§ Problem:
Images should be left out, and everything else in the listing reproduced exactly.

§ Dataset extract:
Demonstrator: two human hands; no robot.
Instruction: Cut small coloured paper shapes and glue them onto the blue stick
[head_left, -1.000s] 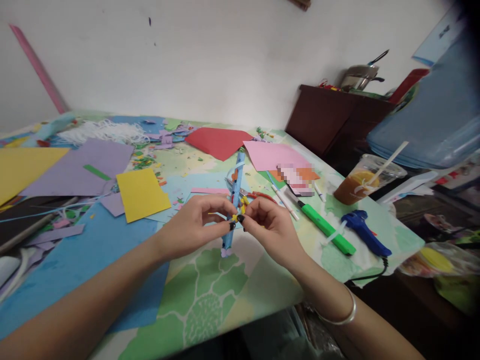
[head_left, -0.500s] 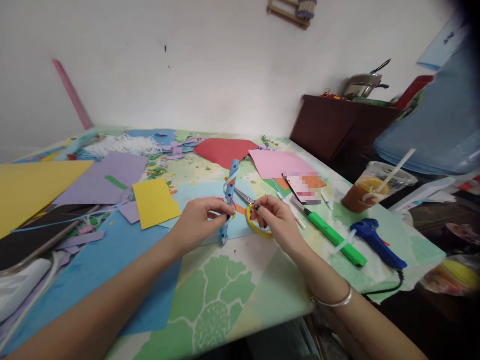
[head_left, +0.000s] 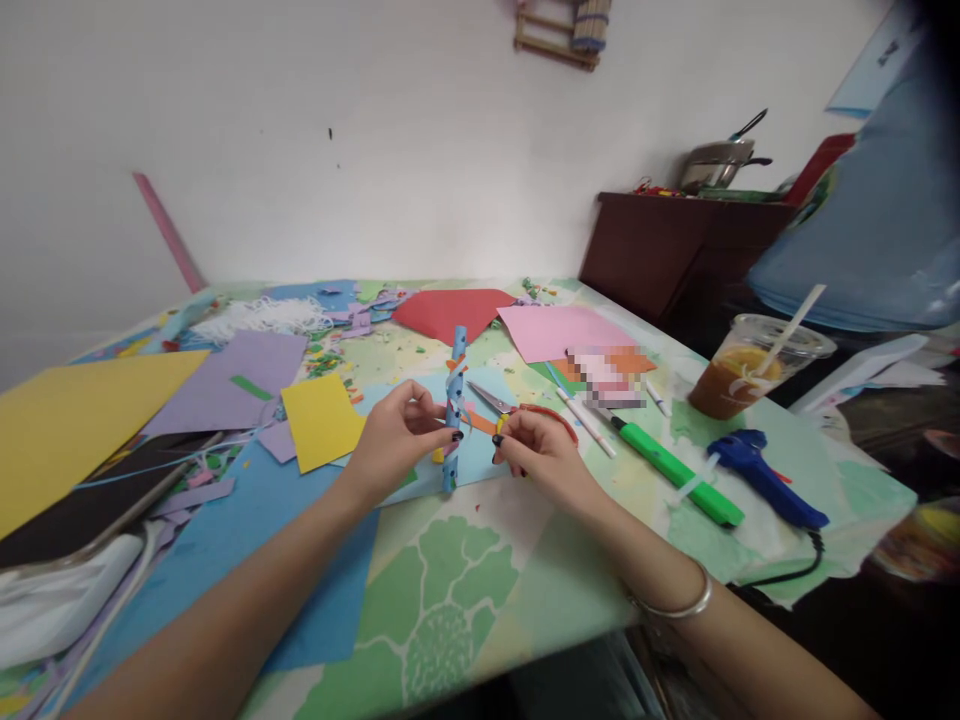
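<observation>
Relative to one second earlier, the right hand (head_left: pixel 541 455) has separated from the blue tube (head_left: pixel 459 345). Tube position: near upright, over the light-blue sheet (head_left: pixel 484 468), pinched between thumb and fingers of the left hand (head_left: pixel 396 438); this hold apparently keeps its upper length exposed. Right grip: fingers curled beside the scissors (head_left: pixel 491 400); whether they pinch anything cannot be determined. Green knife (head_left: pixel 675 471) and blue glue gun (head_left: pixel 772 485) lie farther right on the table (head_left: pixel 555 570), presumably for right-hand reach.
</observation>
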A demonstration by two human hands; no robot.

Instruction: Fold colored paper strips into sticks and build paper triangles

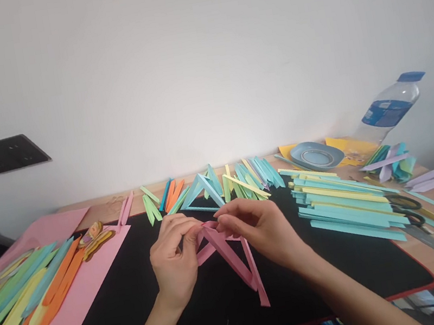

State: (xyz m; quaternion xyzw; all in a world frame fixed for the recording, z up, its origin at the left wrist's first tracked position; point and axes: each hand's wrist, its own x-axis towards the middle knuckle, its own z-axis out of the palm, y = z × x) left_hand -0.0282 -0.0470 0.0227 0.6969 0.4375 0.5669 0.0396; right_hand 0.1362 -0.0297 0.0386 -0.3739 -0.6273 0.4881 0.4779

§ Answer box:
Demonstrator: two human hands; no robot.
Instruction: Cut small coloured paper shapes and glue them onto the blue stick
[head_left, -1.000s] 
[head_left, -0.500s] 
[head_left, +0.000s] 
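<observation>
Relative to one second earlier, the right hand (head_left: pixel 541 455) has separated from the blue tube (head_left: pixel 459 345). Tube position: near upright, over the light-blue sheet (head_left: pixel 484 468), pinched between thumb and fingers of the left hand (head_left: pixel 396 438); this hold apparently keeps its upper length exposed. Right grip: fingers curled beside the scissors (head_left: pixel 491 400); whether they pinch anything cannot be determined. Green knife (head_left: pixel 675 471) and blue glue gun (head_left: pixel 772 485) lie farther right on the table (head_left: pixel 555 570), presumably for right-hand reach.
</observation>
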A demonstration by two human hands; no robot.

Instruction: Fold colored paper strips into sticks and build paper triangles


State: (xyz m; quaternion xyzw; all in a world frame fixed for the recording, z up, its origin at the left wrist's first tracked position; point and axes: each hand's wrist, its own x-axis towards the middle knuckle, its own z-axis out of the palm, y = z × x) left_hand -0.0282 -0.0470 0.0227 0.6969 0.4375 0.5669 0.0396; right_hand 0.1362 -0.0297 0.0386 -0.3739 -0.6273 0.4881 0.4779

Apart from this answer, nothing more is required.